Nothing outside the stretch is wanted. Repeat exactly the lines of the listing below from the one that contains "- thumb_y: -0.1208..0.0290" through the one that contains "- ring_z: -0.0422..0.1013", both ends included.

********

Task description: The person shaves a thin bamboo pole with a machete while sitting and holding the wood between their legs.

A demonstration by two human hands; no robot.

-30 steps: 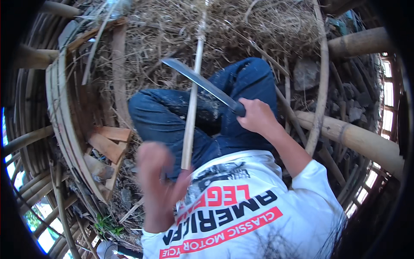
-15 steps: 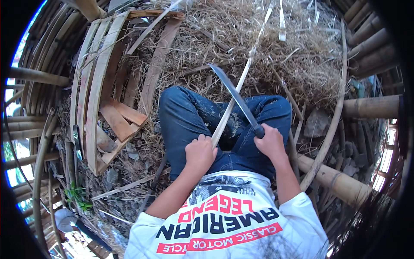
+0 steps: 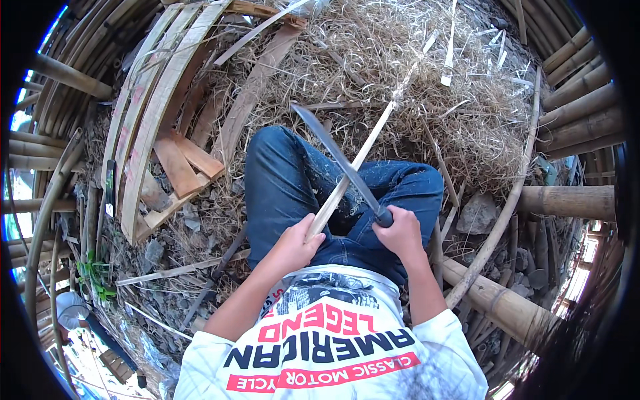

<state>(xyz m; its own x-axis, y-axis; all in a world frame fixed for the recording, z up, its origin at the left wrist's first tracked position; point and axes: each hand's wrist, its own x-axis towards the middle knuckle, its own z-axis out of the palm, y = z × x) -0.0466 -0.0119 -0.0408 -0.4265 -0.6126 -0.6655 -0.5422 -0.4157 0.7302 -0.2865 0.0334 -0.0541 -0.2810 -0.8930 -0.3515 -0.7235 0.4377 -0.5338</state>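
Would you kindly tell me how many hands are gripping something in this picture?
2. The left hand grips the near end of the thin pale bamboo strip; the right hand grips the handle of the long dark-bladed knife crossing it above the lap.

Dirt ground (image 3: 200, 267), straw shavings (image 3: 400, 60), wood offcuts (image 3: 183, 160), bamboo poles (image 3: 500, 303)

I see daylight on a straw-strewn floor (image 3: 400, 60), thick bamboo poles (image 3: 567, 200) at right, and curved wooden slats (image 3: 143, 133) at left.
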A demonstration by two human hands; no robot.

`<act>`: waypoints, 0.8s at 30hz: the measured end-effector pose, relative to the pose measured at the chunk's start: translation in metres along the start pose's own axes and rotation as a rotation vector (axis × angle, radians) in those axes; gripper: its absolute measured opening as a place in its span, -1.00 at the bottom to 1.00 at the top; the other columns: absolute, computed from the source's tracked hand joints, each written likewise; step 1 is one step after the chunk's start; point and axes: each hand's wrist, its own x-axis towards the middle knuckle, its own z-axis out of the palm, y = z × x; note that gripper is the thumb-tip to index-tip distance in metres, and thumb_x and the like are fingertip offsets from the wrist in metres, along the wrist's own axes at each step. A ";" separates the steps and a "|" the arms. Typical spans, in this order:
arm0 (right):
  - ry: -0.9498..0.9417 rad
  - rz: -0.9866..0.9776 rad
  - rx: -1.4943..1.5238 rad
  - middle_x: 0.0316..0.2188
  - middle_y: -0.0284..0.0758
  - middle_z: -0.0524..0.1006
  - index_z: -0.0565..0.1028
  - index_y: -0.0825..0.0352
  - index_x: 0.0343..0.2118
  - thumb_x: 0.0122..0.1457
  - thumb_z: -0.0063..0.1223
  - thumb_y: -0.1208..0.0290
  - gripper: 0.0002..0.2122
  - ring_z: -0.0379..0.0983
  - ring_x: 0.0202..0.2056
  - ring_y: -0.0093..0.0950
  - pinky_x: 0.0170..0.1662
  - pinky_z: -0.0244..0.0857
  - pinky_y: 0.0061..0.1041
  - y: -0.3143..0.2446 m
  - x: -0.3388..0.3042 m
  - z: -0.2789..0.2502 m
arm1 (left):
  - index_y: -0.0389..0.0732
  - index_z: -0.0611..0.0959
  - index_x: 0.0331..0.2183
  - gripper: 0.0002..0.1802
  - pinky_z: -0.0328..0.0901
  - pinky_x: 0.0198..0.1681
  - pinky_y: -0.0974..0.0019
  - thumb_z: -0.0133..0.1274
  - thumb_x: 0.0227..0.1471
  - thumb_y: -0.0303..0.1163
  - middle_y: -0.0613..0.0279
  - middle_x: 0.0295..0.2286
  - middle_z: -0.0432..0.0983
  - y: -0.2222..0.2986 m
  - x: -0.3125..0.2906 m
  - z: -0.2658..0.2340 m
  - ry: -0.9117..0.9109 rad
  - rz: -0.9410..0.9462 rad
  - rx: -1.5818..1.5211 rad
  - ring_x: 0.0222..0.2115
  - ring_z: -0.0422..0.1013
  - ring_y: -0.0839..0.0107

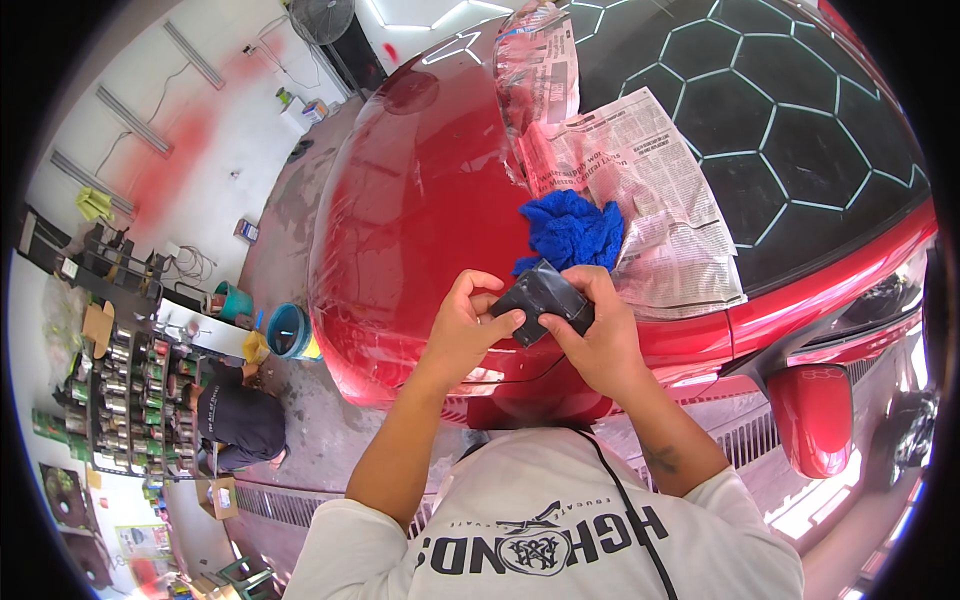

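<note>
Held between my two hands over the red car hood (420, 210) is a small black folded sheet (546, 300), which looks like sandpaper. My left hand (462, 328) pinches its left edge between thumb and fingers. On the other side, my right hand (605, 335) grips the right end with its thumb on the near face. A crumpled blue cloth (570, 228) lies just beyond my hands, on the hood next to red-stained newspaper (690, 235). That paper runs along the hood's rear edge and covers part of the dark windshield (800, 130).
A red side mirror (812, 425) juts out at right. To the left, teal buckets (287, 330) stand on the floor. A person in dark clothing (243, 418) crouches near a rack of paint cans (135, 400). A large fan (322, 15) stands at the back.
</note>
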 end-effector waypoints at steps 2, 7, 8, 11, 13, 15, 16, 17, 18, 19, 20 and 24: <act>0.003 -0.134 -0.168 -0.06 -0.08 0.67 0.43 0.33 0.24 0.22 0.49 0.55 -0.44 0.67 -0.12 -0.32 -0.02 0.54 -0.32 -0.003 0.005 -0.001 | -0.20 0.54 -0.04 -0.71 0.61 -0.08 0.30 0.30 0.30 -0.61 0.11 -0.17 0.71 0.009 0.000 -0.010 -0.076 -0.070 0.029 -0.18 0.64 0.50; -0.046 0.069 -0.322 -0.22 -0.22 0.68 0.52 0.35 0.21 0.32 0.44 0.38 -0.54 0.66 -0.19 -0.38 -0.06 0.54 -0.32 -0.017 0.022 -0.005 | -0.27 0.60 -0.04 -0.86 0.63 -0.06 0.26 0.18 0.41 -0.53 0.11 -0.14 0.71 0.014 0.002 -0.042 0.006 -0.154 0.067 -0.17 0.68 0.46; -0.040 0.196 -0.322 -0.27 -0.25 0.68 0.54 0.36 0.19 0.36 0.41 0.32 -0.57 0.65 -0.22 -0.40 -0.09 0.53 -0.35 -0.020 0.023 -0.006 | -0.27 0.61 -0.03 -0.87 0.63 -0.05 0.25 0.17 0.42 -0.52 0.12 -0.13 0.72 0.013 0.003 -0.049 0.055 -0.172 0.020 -0.16 0.68 0.44; 0.204 0.428 0.019 -0.25 -0.27 0.68 0.47 0.40 0.25 0.49 0.25 0.17 -0.54 0.63 -0.28 -0.41 -0.17 0.50 -0.38 -0.027 0.024 0.002 | -0.26 0.61 -0.02 -0.87 0.63 0.04 0.17 0.12 0.46 -0.48 0.17 -0.10 0.73 0.007 0.000 -0.066 0.183 -0.176 -0.125 -0.12 0.69 0.40; 0.094 0.179 -0.036 -0.09 -0.20 0.64 0.47 0.39 0.28 0.52 0.19 0.24 -0.58 0.60 -0.12 -0.38 -0.03 0.48 -0.33 -0.029 0.021 0.017 | -0.27 0.61 0.09 -0.77 0.58 0.15 0.08 0.05 0.49 -0.46 0.16 -0.03 0.72 0.006 -0.002 -0.075 0.102 -0.158 -0.146 -0.03 0.68 0.35; 0.009 -0.026 -0.134 0.06 -0.12 0.60 0.46 0.37 0.30 0.54 0.13 0.31 -0.61 0.58 0.05 -0.35 0.11 0.45 -0.29 -0.029 0.019 0.036 | -0.28 0.59 0.19 -0.69 0.54 0.22 0.02 -0.02 0.51 -0.47 0.12 0.04 0.69 0.008 -0.005 -0.082 0.011 -0.140 -0.180 0.03 0.66 0.32; -0.006 -0.247 -0.258 0.09 -0.09 0.58 0.47 0.36 0.32 0.46 0.22 0.37 -0.57 0.56 0.09 -0.25 0.16 0.43 -0.24 -0.028 0.020 0.046 | -0.28 0.57 0.22 -0.65 0.52 0.24 -0.01 -0.05 0.51 -0.47 0.10 0.07 0.67 0.010 -0.007 -0.085 -0.034 -0.137 -0.276 0.07 0.65 0.29; -0.070 -0.389 -0.408 0.12 -0.07 0.56 0.48 0.34 0.34 0.37 0.31 0.44 -0.50 0.54 0.13 -0.15 0.21 0.40 -0.18 -0.027 0.021 0.055 | -0.29 0.56 0.26 -0.61 0.51 0.27 -0.03 -0.09 0.51 -0.47 0.08 0.11 0.65 0.013 -0.009 -0.088 -0.079 -0.137 -0.367 0.10 0.63 0.26; -0.084 -0.452 -0.408 0.14 -0.07 0.55 0.48 0.35 0.34 0.30 0.36 0.49 -0.45 0.51 0.16 -0.13 0.24 0.38 -0.18 -0.027 0.021 0.062 | -0.30 0.54 0.29 -0.57 0.49 0.29 -0.06 -0.12 0.51 -0.47 0.06 0.14 0.63 0.016 -0.011 -0.092 -0.165 -0.106 -0.473 0.14 0.62 0.23; -0.128 -0.446 -0.432 0.16 -0.07 0.54 0.48 0.36 0.35 0.23 0.41 0.54 -0.39 0.48 0.20 -0.10 0.28 0.37 -0.19 -0.026 0.022 0.069 | -0.31 0.52 0.31 -0.55 0.47 0.31 -0.09 -0.14 0.51 -0.46 0.03 0.18 0.60 0.019 -0.013 -0.095 -0.150 -0.132 -0.490 0.17 0.60 0.20; -0.165 -0.429 -0.451 0.19 -0.06 0.53 0.48 0.36 0.36 0.15 0.46 0.60 -0.33 0.46 0.23 -0.08 0.32 0.35 -0.19 -0.026 0.023 0.074 | -0.32 0.50 0.32 -0.54 0.45 0.33 -0.13 -0.16 0.51 -0.46 0.01 0.21 0.58 0.021 -0.015 -0.098 -0.178 -0.129 -0.525 0.20 0.58 0.16; -0.117 -0.417 -0.432 0.18 -0.08 0.52 0.52 0.36 0.33 0.14 0.46 0.62 -0.36 0.48 0.20 -0.10 0.29 0.37 -0.22 -0.024 0.025 0.083 | -0.32 0.47 0.35 -0.51 0.41 0.38 -0.17 -0.16 0.50 -0.43 -0.05 0.28 0.52 0.020 -0.018 -0.106 -0.211 -0.145 -0.558 0.24 0.55 0.13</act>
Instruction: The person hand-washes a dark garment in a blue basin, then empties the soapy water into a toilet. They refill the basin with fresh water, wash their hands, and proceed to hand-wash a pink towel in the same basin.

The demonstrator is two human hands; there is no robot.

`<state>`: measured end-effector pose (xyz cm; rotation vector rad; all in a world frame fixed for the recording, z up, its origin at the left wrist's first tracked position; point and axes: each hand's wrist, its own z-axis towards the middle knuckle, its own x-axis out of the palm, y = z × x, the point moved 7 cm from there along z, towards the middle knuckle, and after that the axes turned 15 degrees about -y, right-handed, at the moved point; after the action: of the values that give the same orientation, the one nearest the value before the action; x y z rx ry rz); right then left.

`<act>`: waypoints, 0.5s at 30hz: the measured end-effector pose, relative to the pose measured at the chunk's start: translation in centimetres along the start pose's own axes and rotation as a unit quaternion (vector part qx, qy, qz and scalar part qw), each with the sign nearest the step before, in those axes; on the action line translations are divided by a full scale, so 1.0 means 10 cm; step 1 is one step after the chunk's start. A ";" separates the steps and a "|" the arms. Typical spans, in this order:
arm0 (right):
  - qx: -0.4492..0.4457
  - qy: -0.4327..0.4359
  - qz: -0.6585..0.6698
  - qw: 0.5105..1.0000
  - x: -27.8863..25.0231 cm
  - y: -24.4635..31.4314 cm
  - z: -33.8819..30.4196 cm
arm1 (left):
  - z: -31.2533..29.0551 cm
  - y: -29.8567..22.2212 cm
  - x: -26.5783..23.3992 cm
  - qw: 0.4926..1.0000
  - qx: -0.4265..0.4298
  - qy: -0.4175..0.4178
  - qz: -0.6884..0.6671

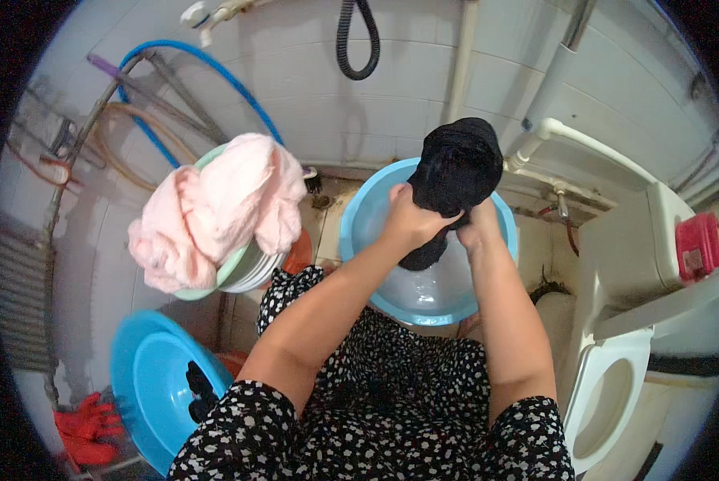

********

RESULT:
  - thumb_y: -0.1208..0.0290
  - gripper: 0.0002..0.2122
  - ring_z: -0.0379..0.0983
  - ring_x: 0.0202..0.2056
  - ring_y: -0.0093..0.0950
  - pinky_x: 0.0170..0.1662
  - pinky_z: -0.0244..0.0857
  - pinky_y: 0.0061..0.1041
  - y: -0.3143..0.2446 m
  - x: -0.3388..0.3042 m
  - z: -0.2789..0.2502 m
arm1 (left):
  - index_y: -0.0389..0.0732
  - index_z: -0.0611..0.0959
  - index_x: 0.0331..0.2183
  - gripper: 0.0002..0.1802
  - pinky_z: -0.0328..0.0901
  - pinky_x: 0.0198..0.1681
  - pinky_y: -0.0974..0.0019
  - thumb_z: -0.0133..0.1274
  - thumb_x: 0.0227..0.1471
  - thumb_y: -0.0303..0.1163
  - middle_y: -0.0613..0.0279
  - middle_x: 0.0295..0.2286
  - middle_z: -0.0432..0.0983
  - y: -0.2222..0.2986 m
  - x: -0.3125..0.2906 m
  - z: -0.2658..0.2340 m
  - ry: -0.9117..0.9109 rad
  - rz: -0.9410..0.9462 rad
  - rx: -1.5818..1.5211 rad
  - ring_x: 0.0222..0.2115
  - ring_z: -0.0422..0.1013

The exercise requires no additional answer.